__What is needed__. Each line of the listing, apart from the pictures, is to be printed exactly.

---

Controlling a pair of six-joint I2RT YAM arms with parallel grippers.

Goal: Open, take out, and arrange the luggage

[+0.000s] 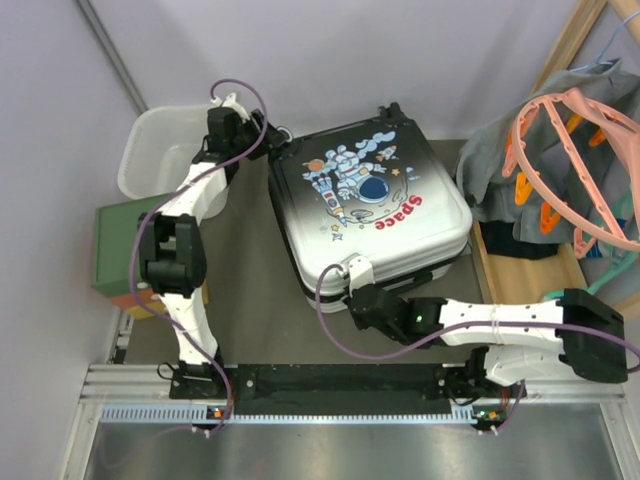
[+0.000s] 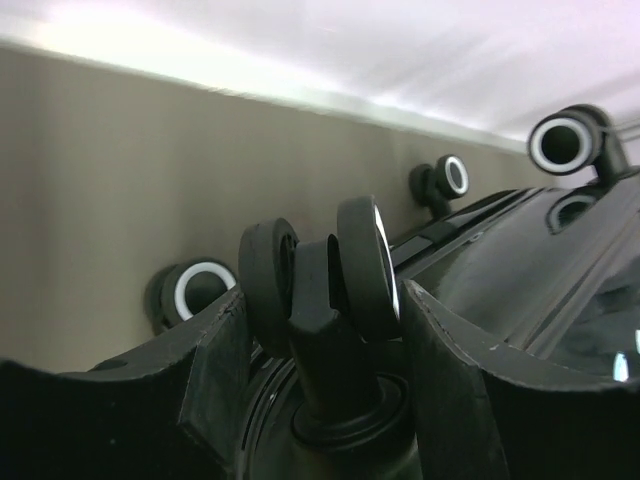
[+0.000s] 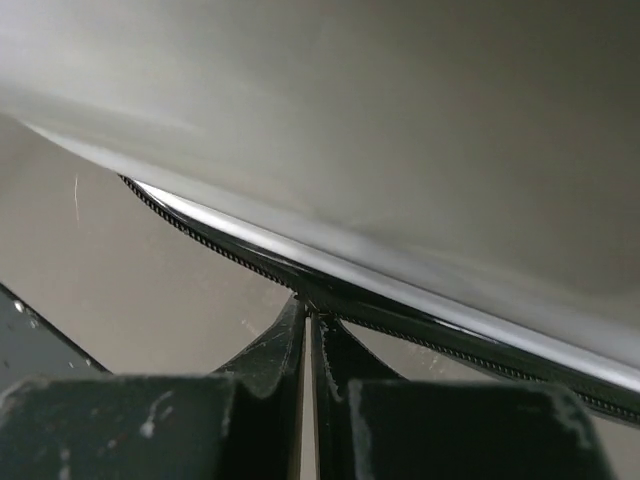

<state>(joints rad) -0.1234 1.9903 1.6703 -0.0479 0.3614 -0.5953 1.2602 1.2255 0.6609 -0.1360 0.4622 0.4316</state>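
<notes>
- Luggage [image 1: 370,200] lies flat in the middle of the surface [image 1: 250,290], astronaut print up and shell shut. Its wheels are at the far edge.
- Left arm [image 1: 185,230]: the jaws have a twin caster wheel [image 2: 365,260] between them at the far-left corner. A pad looks to press on each disc, so read it as a pinch.
- Right arm [image 1: 500,325]: the jaws are pressed together, tips against the zipper line [image 3: 220,245] on the near edge. No pull tab shows between them.
- Risk: a caster swivels and rolls. If you rely on it as an anchor, expect the wheel to twist out of the jaws and the case to skate.
- Risk: if the right jaws hold no tab, dragging them along the teeth opens nothing and only shoves the shell sideways.
- Risk: the white perforated basket [image 1: 140,165] sits just beside the far-left corner and the heap of clothes [image 1: 500,165] just beside the right side. A sliding case or a swinging lid could knock or snag either one.
- Risk: lifting the lid before the zip has run round would tip the whole case.
- Containers: the luggage is closed, so its contents are hidden.
- Basket: nothing shows in the part you can see, and the left arm covers the rest.
- Green-topped box [image 1: 115,240], near-left: lid on, contents hidden.
</notes>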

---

__Written solution__.
Controlling a pair of six-joint I2RT YAM arms with parallel grippers.

Goal: Open, take out, and arrange the luggage

[+0.000s] 
[+0.000s] 
[+0.000s] 

<state>(joints rad) -0.1234 1.9903 1.6703 -0.0479 0.3614 -0.5953 1.2602 1.2255 0.6609 -0.1360 0.4622 0.4316</state>
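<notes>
- Luggage [image 1: 370,200] lies flat in the middle of the surface [image 1: 250,290], astronaut print up and shell shut. Its wheels are at the far edge.
- Left arm [image 1: 185,230]: the jaws have a twin caster wheel [image 2: 365,260] between them at the far-left corner. A pad looks to press on each disc, so read it as a pinch.
- Right arm [image 1: 500,325]: the jaws are pressed together, tips against the zipper line [image 3: 220,245] on the near edge. No pull tab shows between them.
- Risk: a caster swivels and rolls. If you rely on it as an anchor, expect the wheel to twist out of the jaws and the case to skate.
- Risk: if the right jaws hold no tab, dragging them along the teeth opens nothing and only shoves the shell sideways.
- Risk: the white perforated basket [image 1: 140,165] sits just beside the far-left corner and the heap of clothes [image 1: 500,165] just beside the right side. A sliding case or a swinging lid could knock or snag either one.
- Risk: lifting the lid before the zip has run round would tip the whole case.
- Containers: the luggage is closed, so its contents are hidden.
- Basket: nothing shows in the part you can see, and the left arm covers the rest.
- Green-topped box [image 1: 115,240], near-left: lid on, contents hidden.
</notes>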

The exercise concludes with that.